Problem to solve:
Please quote exactly the lines below from the line containing "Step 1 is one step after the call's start" to the line containing "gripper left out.", both lines included, and nothing else.

-------- Collected material

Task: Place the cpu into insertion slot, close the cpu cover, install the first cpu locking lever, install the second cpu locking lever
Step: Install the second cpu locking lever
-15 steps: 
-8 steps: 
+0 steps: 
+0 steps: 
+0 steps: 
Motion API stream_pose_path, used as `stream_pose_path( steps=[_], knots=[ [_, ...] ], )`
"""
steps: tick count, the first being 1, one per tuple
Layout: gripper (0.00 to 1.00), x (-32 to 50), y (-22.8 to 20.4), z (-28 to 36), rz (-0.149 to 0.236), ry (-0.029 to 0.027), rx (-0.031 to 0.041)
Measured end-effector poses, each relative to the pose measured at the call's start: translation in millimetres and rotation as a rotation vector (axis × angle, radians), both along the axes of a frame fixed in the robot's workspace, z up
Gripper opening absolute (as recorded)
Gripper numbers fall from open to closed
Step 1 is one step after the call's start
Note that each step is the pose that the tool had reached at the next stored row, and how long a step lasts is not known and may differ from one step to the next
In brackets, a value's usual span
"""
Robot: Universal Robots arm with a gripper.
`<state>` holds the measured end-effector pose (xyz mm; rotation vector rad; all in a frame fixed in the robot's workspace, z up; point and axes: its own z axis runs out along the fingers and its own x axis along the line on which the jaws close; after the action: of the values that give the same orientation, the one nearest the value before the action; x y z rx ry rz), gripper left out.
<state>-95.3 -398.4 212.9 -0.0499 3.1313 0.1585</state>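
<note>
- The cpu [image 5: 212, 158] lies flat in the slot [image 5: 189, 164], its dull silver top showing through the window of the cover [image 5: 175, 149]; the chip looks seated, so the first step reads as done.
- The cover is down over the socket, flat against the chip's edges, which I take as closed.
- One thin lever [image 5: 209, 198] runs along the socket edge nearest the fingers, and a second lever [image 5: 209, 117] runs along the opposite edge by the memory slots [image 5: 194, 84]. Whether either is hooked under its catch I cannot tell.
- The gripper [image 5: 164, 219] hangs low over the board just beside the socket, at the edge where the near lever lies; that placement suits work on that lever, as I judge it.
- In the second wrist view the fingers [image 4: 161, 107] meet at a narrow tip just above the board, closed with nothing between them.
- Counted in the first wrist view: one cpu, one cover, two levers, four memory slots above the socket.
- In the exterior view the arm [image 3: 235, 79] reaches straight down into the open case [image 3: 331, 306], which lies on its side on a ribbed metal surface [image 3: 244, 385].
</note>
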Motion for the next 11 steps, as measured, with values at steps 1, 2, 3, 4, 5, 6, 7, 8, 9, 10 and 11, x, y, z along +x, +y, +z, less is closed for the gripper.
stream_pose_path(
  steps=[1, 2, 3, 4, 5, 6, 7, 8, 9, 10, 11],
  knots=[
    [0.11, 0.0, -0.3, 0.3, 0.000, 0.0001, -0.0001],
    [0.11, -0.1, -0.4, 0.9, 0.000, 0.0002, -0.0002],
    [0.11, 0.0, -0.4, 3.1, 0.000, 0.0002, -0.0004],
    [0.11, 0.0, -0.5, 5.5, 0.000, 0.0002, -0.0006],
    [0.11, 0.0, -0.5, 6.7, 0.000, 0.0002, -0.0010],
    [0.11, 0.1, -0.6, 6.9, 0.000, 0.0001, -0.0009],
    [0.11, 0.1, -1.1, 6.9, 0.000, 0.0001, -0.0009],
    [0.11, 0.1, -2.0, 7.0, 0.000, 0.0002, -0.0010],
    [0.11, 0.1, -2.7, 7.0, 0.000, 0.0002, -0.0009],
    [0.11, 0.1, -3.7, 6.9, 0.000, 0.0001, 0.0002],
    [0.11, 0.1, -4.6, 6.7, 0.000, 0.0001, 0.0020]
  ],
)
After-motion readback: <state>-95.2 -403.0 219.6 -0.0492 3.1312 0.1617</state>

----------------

Answer for this exercise:
Step 1 is one step after the call's start
Note that each step is the pose that the tool had reached at the next stored row, and how long a step lasts is not known and may differ from one step to the next
In brackets, a value's usual span
"""
Robot: Universal Robots arm with a gripper.
`<state>` holds the measured end-effector pose (xyz mm; rotation vector rad; all in a frame fixed in the robot's workspace, z up; point and axes: its own z axis runs out along the fingers and its own x axis along the line on which the jaws close; after the action: of the values that give the same orientation, the one nearest the value before the action; x y z rx ry rz), gripper left out.

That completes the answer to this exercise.